**** RECORDS FOR THIS EXERCISE ****
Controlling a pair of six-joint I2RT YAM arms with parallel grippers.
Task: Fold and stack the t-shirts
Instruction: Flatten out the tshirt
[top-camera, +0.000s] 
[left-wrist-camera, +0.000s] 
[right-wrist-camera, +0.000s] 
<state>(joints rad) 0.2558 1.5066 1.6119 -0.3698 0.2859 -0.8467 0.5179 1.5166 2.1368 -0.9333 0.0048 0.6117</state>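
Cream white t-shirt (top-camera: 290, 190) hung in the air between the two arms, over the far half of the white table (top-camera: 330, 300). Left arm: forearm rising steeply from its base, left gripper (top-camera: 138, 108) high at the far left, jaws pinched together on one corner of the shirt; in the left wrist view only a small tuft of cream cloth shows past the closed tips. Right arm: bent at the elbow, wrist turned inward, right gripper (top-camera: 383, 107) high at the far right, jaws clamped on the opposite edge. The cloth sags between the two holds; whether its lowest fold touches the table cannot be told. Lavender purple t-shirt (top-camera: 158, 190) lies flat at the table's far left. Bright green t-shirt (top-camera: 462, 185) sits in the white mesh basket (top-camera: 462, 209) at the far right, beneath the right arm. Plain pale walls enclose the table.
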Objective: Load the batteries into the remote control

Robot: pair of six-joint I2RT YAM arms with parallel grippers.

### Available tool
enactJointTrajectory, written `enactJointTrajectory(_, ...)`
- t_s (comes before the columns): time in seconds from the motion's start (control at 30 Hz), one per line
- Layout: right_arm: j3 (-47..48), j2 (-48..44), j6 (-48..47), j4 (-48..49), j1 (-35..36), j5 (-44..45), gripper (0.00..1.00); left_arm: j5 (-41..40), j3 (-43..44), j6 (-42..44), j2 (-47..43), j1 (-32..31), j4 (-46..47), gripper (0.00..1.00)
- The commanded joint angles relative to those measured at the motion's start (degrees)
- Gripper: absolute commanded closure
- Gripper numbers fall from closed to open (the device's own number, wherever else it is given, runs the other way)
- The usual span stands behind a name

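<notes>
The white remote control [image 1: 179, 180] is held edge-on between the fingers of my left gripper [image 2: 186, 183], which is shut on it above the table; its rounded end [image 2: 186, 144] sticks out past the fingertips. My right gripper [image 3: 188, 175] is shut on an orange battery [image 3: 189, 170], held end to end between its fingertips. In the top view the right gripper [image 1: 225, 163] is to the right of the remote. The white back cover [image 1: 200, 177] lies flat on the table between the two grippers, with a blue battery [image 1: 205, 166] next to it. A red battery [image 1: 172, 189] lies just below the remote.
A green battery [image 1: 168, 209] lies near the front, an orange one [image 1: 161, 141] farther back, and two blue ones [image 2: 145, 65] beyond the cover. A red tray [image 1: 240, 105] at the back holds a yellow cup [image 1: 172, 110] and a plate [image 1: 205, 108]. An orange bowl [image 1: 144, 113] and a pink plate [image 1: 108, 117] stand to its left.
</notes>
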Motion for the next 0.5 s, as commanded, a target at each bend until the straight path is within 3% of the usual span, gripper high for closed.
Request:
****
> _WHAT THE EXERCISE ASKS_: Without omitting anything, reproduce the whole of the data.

> _REPLY_:
Controlling a pair of six-joint I2RT YAM arms with parallel grippers.
Task: Fold and stack the t-shirts
Instruction: Flatten out the tshirt
[top-camera, +0.000s] 
[left-wrist-camera, +0.000s] 
[right-wrist-camera, +0.000s] 
<state>(joints rad) 0.2558 1.5066 1.6119 -0.3698 0.2859 -0.8467 0.5179 1.5166 2.1368 -0.9333 0.0048 0.6117</state>
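Cream white t-shirt (top-camera: 290, 190) hung in the air between the two arms, over the far half of the white table (top-camera: 330, 300). Left arm: forearm rising steeply from its base, left gripper (top-camera: 138, 108) high at the far left, jaws pinched together on one corner of the shirt; in the left wrist view only a small tuft of cream cloth shows past the closed tips. Right arm: bent at the elbow, wrist turned inward, right gripper (top-camera: 383, 107) high at the far right, jaws clamped on the opposite edge. The cloth sags between the two holds; whether its lowest fold touches the table cannot be told. Lavender purple t-shirt (top-camera: 158, 190) lies flat at the table's far left. Bright green t-shirt (top-camera: 462, 185) sits in the white mesh basket (top-camera: 462, 209) at the far right, beneath the right arm. Plain pale walls enclose the table.
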Objective: Load the batteries into the remote control

Robot: pair of six-joint I2RT YAM arms with parallel grippers.

### Available tool
enactJointTrajectory, written `enactJointTrajectory(_, ...)`
- t_s (comes before the columns): time in seconds from the motion's start (control at 30 Hz), one per line
- Layout: right_arm: j3 (-47..48), j2 (-48..44), j6 (-48..47), j4 (-48..49), j1 (-35..36), j5 (-44..45), gripper (0.00..1.00); left_arm: j5 (-41..40), j3 (-43..44), j6 (-42..44), j2 (-47..43), j1 (-32..31), j4 (-46..47), gripper (0.00..1.00)
- The commanded joint angles relative to those measured at the motion's start (degrees)
- Gripper: absolute commanded closure
- Gripper numbers fall from closed to open (the device's own number, wherever else it is given, runs the other way)
- The usual span stands behind a name

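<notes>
The white remote control [image 1: 179, 180] is held edge-on between the fingers of my left gripper [image 2: 186, 183], which is shut on it above the table; its rounded end [image 2: 186, 144] sticks out past the fingertips. My right gripper [image 3: 188, 175] is shut on an orange battery [image 3: 189, 170], held end to end between its fingertips. In the top view the right gripper [image 1: 225, 163] is to the right of the remote. The white back cover [image 1: 200, 177] lies flat on the table between the two grippers, with a blue battery [image 1: 205, 166] next to it. A red battery [image 1: 172, 189] lies just below the remote.
A green battery [image 1: 168, 209] lies near the front, an orange one [image 1: 161, 141] farther back, and two blue ones [image 2: 145, 65] beyond the cover. A red tray [image 1: 240, 105] at the back holds a yellow cup [image 1: 172, 110] and a plate [image 1: 205, 108]. An orange bowl [image 1: 144, 113] and a pink plate [image 1: 108, 117] stand to its left.
</notes>
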Motion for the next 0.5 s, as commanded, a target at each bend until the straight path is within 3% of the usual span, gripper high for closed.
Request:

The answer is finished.